• _Data to examine_
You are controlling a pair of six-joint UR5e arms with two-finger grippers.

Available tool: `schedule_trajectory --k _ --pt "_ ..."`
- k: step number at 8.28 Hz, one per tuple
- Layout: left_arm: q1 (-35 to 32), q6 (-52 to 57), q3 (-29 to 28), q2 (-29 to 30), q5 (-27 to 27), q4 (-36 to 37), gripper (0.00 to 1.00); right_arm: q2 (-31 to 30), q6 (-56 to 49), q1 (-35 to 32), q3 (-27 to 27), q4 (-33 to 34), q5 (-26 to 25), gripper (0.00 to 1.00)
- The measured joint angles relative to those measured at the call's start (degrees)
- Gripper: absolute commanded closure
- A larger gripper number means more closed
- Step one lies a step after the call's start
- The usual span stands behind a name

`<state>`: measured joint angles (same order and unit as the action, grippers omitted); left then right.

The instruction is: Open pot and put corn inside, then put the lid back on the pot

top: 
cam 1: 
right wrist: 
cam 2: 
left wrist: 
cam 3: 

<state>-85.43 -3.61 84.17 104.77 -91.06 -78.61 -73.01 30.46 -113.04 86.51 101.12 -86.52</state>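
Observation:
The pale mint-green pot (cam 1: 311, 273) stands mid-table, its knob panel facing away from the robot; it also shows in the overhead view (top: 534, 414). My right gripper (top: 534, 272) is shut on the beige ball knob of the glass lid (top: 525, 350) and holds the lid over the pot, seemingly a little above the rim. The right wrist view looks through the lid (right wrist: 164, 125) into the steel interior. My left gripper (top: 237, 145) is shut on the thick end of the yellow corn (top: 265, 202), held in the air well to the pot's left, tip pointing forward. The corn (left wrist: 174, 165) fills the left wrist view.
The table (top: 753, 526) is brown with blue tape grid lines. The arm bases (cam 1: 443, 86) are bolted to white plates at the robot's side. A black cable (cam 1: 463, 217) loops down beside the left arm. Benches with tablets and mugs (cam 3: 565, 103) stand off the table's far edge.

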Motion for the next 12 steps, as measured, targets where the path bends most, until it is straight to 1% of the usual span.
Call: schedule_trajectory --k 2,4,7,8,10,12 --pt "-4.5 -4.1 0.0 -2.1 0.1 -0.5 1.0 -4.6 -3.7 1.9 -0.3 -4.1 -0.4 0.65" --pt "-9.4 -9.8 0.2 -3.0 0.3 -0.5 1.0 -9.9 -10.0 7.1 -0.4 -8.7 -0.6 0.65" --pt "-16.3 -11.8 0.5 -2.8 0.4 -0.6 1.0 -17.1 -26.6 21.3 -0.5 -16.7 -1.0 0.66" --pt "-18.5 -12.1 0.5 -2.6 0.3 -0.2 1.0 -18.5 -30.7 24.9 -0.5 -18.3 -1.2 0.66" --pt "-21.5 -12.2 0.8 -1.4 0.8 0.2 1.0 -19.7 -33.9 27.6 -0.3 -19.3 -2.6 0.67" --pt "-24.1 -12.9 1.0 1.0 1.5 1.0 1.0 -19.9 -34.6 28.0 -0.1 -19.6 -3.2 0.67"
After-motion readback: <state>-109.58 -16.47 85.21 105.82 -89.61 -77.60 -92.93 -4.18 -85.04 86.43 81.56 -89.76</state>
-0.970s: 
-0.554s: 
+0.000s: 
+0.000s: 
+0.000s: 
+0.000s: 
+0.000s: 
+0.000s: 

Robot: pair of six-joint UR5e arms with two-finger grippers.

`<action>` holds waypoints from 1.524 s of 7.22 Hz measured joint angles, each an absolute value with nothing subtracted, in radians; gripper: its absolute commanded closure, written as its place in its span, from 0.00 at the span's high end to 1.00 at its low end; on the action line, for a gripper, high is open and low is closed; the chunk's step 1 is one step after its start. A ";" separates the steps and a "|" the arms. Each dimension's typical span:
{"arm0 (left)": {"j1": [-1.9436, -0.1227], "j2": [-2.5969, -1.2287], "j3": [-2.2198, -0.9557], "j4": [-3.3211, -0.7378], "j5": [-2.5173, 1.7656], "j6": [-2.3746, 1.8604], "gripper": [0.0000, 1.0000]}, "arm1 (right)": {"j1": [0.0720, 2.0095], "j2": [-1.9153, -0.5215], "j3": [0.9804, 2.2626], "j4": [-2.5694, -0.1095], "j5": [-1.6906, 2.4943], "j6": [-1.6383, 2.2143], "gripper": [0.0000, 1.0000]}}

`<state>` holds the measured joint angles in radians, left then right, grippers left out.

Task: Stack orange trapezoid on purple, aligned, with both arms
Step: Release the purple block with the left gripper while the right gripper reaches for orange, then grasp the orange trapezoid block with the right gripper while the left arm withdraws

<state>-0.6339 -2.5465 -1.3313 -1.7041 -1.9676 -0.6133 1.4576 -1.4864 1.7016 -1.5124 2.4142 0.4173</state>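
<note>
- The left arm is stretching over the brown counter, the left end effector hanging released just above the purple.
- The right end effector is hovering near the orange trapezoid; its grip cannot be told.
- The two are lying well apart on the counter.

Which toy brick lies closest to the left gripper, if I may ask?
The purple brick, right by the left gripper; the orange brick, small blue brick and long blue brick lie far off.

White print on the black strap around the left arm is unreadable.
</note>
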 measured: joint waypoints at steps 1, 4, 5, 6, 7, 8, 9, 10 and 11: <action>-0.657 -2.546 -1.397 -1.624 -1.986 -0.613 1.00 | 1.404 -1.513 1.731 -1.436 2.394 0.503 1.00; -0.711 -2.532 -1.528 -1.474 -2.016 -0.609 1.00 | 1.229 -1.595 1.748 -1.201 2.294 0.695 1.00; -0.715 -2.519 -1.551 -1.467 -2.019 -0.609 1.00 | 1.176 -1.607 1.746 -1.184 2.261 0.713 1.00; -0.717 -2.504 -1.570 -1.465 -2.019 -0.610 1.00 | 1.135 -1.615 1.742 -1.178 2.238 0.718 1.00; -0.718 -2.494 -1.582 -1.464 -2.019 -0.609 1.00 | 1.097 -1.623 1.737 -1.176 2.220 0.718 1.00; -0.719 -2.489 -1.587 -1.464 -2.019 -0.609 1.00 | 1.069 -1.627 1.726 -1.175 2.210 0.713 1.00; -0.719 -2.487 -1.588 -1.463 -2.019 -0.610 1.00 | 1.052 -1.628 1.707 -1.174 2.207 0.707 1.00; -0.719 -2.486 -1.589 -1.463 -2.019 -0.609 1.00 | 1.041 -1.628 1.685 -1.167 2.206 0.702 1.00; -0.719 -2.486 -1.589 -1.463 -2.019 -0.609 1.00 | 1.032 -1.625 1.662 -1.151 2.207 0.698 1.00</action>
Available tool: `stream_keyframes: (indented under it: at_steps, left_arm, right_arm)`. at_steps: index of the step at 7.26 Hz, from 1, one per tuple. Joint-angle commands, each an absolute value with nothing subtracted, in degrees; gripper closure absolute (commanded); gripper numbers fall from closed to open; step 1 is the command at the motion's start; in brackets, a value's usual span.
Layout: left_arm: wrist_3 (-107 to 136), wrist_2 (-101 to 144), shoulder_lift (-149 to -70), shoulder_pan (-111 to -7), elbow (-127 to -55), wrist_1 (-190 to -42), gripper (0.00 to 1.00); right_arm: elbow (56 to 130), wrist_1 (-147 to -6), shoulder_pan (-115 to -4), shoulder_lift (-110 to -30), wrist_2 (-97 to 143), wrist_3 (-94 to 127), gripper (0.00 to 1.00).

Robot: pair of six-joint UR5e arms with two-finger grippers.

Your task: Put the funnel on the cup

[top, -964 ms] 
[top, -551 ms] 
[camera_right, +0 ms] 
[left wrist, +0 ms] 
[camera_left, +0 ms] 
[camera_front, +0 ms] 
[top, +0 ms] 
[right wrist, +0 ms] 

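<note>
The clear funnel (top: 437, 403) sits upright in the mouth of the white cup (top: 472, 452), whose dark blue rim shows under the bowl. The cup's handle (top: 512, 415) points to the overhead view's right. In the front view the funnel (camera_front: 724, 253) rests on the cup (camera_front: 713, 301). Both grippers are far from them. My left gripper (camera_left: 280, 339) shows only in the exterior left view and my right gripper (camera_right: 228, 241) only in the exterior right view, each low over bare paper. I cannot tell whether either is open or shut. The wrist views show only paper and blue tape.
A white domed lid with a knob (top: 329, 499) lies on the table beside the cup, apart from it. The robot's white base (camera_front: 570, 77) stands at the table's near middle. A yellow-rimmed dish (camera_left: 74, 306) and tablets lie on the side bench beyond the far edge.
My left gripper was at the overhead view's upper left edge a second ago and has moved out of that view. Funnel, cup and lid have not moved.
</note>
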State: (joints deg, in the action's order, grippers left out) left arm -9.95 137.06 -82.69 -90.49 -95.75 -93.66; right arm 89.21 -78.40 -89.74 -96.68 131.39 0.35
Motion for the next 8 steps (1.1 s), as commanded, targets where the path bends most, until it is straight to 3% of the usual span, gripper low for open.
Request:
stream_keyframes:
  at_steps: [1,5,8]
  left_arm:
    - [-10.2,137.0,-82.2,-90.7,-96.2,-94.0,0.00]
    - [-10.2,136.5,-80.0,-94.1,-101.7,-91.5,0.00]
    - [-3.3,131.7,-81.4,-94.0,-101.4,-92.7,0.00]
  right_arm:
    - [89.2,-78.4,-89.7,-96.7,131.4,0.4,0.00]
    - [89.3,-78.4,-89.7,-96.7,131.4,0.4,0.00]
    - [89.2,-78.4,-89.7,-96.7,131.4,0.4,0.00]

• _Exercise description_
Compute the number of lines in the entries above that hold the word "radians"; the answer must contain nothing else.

• _Answer box_
2